#### [What the task asks]
Could you copy the lines below exactly, leaving none out?

===== Data block =====

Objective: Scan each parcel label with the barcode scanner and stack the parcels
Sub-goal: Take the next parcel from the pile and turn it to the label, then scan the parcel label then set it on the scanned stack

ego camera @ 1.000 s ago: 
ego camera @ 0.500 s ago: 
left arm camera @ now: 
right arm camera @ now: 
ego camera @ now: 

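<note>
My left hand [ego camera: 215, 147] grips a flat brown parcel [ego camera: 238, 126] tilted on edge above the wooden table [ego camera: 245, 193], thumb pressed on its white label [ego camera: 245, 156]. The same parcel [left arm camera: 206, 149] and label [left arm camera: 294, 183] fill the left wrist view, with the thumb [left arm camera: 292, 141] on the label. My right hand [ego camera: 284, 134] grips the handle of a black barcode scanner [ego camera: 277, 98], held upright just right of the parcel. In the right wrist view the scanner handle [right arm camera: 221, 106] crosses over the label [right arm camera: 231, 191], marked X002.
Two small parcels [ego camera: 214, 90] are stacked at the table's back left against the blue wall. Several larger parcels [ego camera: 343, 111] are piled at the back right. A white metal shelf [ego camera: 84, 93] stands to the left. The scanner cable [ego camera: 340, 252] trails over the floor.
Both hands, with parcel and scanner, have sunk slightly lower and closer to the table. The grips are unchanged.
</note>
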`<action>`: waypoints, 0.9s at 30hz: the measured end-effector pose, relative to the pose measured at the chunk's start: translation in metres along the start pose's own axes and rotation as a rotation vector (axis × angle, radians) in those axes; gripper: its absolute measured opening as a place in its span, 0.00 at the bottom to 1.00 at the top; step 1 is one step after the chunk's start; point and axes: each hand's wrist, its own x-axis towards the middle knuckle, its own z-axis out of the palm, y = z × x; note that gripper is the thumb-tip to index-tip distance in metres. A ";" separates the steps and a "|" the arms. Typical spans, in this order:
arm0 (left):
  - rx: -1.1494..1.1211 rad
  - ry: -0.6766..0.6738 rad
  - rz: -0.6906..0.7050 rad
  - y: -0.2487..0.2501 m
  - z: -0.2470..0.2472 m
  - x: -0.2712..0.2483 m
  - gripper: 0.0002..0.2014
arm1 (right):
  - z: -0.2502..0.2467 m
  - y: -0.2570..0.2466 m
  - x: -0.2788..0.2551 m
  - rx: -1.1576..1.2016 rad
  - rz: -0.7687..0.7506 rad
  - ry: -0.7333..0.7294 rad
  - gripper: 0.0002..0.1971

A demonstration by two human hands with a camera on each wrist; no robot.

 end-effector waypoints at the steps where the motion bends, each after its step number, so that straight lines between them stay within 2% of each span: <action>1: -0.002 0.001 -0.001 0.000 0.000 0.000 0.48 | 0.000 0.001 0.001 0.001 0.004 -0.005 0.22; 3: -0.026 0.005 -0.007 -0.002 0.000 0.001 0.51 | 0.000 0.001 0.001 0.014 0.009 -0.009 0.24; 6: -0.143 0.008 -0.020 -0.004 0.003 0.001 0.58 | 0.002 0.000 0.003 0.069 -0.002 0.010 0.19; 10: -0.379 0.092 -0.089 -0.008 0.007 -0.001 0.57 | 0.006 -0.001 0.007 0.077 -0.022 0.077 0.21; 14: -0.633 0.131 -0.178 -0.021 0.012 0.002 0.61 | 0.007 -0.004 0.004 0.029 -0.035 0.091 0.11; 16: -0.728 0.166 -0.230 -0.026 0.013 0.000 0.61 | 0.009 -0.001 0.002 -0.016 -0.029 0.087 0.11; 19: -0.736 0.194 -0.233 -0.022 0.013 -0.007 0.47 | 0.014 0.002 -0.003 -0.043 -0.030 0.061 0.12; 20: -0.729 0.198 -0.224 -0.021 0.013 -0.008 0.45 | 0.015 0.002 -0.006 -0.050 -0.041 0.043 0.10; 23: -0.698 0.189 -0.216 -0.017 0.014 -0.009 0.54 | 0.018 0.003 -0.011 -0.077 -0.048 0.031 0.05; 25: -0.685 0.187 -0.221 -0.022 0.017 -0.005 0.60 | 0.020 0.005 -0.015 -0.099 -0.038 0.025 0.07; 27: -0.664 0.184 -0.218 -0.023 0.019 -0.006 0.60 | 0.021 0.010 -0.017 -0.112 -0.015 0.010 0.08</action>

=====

#### [Written response]
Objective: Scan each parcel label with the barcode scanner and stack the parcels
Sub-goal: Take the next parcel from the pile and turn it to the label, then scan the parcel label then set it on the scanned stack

ego camera @ 1.000 s ago: 
ego camera @ 0.500 s ago: 
left arm camera @ now: 
right arm camera @ now: 
ego camera @ now: 

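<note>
My left hand [ego camera: 215, 147] grips a flat brown parcel [ego camera: 238, 126] tilted on edge above the wooden table [ego camera: 245, 193], thumb pressed on its white label [ego camera: 245, 156]. The same parcel [left arm camera: 206, 149] and label [left arm camera: 294, 183] fill the left wrist view, with the thumb [left arm camera: 292, 141] on the label. My right hand [ego camera: 284, 134] grips the handle of a black barcode scanner [ego camera: 277, 98], held upright just right of the parcel. In the right wrist view the scanner handle [right arm camera: 221, 106] crosses over the label [right arm camera: 231, 191], marked X002.
Two small parcels [ego camera: 214, 90] are stacked at the table's back left against the blue wall. Several larger parcels [ego camera: 343, 111] are piled at the back right. A white metal shelf [ego camera: 84, 93] stands to the left. The scanner cable [ego camera: 340, 252] trails over the floor.
Both hands, with parcel and scanner, have sunk slightly lower and closer to the table. The grips are unchanged.
</note>
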`<action>`: waypoints, 0.9s at 30hz: the measured end-effector pose, relative to the pose measured at the chunk's start: translation in metres along the start pose's own axes and rotation as a rotation vector (axis × angle, radians) in those axes; gripper: its absolute measured opening as a place in its span, 0.00 at the bottom to 1.00 at the top; step 1 is one step after the chunk's start; point and axes: each hand's wrist, its own x-axis towards the middle knuckle, its own z-axis out of the palm, y = z × x; note that gripper is the thumb-tip to index-tip distance in metres. A ";" separates the steps and a "|" the arms. Typical spans, in this order:
arm0 (left):
  - rx: -1.1494..1.1211 rad
  - ry: -0.6766..0.6738 rad
  - rz: -0.6906..0.7050 rad
  - y: -0.2487..0.2501 m
  - z: -0.2470..0.2472 m
  - x: -0.2712..0.2483 m
  - gripper: 0.0002..0.2014
arm1 (right):
  - z: -0.2502..0.2467 m
  - y: -0.2570..0.2466 m
  - x: -0.2788..0.2551 m
  - rx: -1.1576..1.2016 rad
  - rz: -0.7687..0.7506 rad
  - ry: -0.7333..0.7294 rad
  - gripper: 0.0002..0.1971

A demonstration by two human hands with a camera on each wrist; no robot.

 end-effector waypoints at the steps where the motion bends, each after its step number, so that straight lines between them stay within 2% of each span: <action>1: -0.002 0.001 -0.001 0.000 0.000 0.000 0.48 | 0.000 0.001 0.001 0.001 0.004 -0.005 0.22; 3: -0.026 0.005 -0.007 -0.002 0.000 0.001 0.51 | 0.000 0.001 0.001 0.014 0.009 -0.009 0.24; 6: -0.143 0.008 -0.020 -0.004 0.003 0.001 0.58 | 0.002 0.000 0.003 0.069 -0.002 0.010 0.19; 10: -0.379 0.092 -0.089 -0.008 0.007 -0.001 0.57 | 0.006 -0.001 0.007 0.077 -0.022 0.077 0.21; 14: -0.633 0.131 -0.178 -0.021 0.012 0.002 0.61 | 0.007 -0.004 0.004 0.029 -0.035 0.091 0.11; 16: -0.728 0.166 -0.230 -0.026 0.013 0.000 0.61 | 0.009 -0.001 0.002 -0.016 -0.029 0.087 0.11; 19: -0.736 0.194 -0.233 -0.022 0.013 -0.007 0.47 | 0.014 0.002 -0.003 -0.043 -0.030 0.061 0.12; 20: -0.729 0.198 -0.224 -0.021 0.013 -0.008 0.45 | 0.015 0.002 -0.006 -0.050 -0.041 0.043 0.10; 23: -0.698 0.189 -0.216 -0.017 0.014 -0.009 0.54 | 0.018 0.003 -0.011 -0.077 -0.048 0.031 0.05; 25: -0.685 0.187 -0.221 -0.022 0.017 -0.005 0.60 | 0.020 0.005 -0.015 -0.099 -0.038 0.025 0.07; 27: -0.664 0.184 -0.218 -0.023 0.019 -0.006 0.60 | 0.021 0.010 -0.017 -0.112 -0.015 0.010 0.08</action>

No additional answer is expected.